Organismos da ONU e organizações humanitárias têm denunciado que, há meses, Israel usa a fome como arma de guerra.
A GHF é visto como parte do plano de Netanyahu em prol da “Riviera sobre Cadáveres” proposta por Trump, a ser viabilizada pela limpeza étnica em Gaza, forçando os 2,3 milhões de palestinos a se concentrarem numa estreita faixa ao sul, despovoando o norte e visando tornar a situação tão insuportável que possam desencadear a Nakba do século XXI.
De acordo com um relatório do The New York Times, o GHF emergiu de “reuniões privadas de funcionários, oficiais militares e empresários com laços estreitos com o governo israelense”. A ONU denuncia que a fachada não cumpre com as normas internacionais de ajuda humanitária. Seu ex-chefe renunciou repentinamente esta semana, citando a incapacidade da fundação de defender os princípios humanitários fundamentais de “neutralidade, imparcialidade e independência”.
De acordo com o próprio Netanyahu, a suspensão do bloqueio total em Gaza por essa entrada de comida a conta-gotas seria para atender “aos países amigos”, que pediram que fossem evitadas “cenas de fome em massa”.
Com essa “distribuição” de comida, além de empurrar a população para o sul, bem próximo do Egito, a ocupação também busca implantar o sistema de reconhecimento facial dos beneficiários da ajuda, com óbvias consequências no terreno da vigilância e repressão.
CERCO E EXCLUSÃO DA ONU DA DISTRIBUIÇÃO DE ALIMENTOS É SADISMO CRIMINOSO
Um dos palestinos presentes à cena, Mohammad al-Sedeideh, disse ao portal Middle East Eye que “não há substituto à UNRWA (Agência da ONU para Refugiados Palestinos, criada ante a catástrofe de 1948, com a expulsão pelo terror israelense de 750 mil palestinos, muitos deles abrigados na Faixa de Gaza).
“Eles querem acabar com a UNRWA, eles não querem que sejamos consideramos pelo que somos, refugiados palestinos, de forma a poderem nos deslocar. Eu não serei expulso, eu morrerei em minha pátria”.
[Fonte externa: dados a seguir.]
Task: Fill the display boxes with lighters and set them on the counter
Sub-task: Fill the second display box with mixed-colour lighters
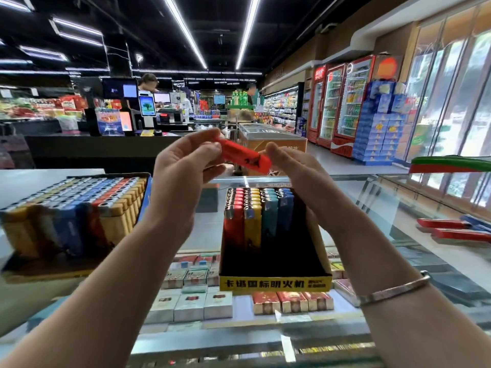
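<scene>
An orange-red lighter (245,156) is held in the air above the counter. My left hand (183,166) pinches its upper left end and my right hand (288,166) pinches its lower right end. Right below stands a yellow-fronted display box (275,282) on the glass counter (398,208). Rows of red, yellow, teal and blue lighters (259,208) fill its far half; its near half shows a bare black bottom. At the left a second, tilted display box (71,208) is packed with yellow, blue, white and orange lighters.
Cigarette packs (191,304) lie under the glass. Red and blue flat packs (459,229) lie at the right of the counter. Beyond the counter are a chest freezer (268,134), a checkout desk (106,144) with a person behind it, and drink fridges (340,102).
</scene>
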`<state>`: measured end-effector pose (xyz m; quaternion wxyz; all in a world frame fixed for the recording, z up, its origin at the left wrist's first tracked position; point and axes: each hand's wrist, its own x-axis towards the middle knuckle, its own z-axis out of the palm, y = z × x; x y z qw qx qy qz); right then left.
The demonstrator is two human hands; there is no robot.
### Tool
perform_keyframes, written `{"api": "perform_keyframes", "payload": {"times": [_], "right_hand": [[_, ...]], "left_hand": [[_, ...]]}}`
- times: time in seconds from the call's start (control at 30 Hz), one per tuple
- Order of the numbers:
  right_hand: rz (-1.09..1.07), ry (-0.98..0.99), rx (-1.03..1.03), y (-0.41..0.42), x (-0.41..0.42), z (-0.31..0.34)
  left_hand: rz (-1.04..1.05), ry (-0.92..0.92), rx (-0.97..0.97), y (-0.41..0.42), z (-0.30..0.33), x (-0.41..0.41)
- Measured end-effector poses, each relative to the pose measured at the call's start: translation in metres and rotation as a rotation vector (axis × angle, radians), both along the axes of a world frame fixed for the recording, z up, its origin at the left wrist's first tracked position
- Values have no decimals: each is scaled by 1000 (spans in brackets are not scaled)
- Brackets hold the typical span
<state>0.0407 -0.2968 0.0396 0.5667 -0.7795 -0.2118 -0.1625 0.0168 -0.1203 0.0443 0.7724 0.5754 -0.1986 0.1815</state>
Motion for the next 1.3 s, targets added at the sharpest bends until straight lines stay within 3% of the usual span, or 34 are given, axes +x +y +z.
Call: {"api": "perform_keyframes", "payload": {"times": [0.17, 0.37, 0.57, 0.87, 1.1, 1.3], "right_hand": [[-205, 54, -75, -7, 7, -7], [-220, 49, -420, -3, 15, -16], [-273, 8, -438, -1, 15, -18], [-284, -7, -426, 0, 15, -18], [-278, -12, -418, -1, 16, -19], [-276, -16, -420, -1, 17, -20]], "left_hand": [[-18, -86, 302, 8, 0, -2], [1, -263, 695, 27, -9, -6], [56, -408, 932, 26, -14, -8], [20, -404, 991, 27, -16, -7], [2, -313, 896, 30, -19, -1], [180, -557, 1015, 24, -27, 0]]}}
O comissário especial da ONU para o Direito a Moradia Digna, Balakrishnan Rajagopal, repudiou a forma como os exíguos alimentos estão sendo distribuídos por forças israelenses e mercenários norte-americanos: “É sadismo”, condenou.
“Estou sem palavras para descrever a sádica distribuição de ajuda em Gaza. É mais um crime israelense-norte-americano: o uso de ajuda humanitária para humilhação, assassinato e tortura”.
“Ao esfomear as pessoas deliberadamente, abrindo caminho para o deslocamento forçado, de acordo com a ONU, Israel tem empurrado 2,4 milhões à fome fechando as passagens de Gaza desde o dia 2 de março, bloqueando especialmente os alimentos e agora distribuindo migalhas”, afirma a agência de notícias palestina WAFA.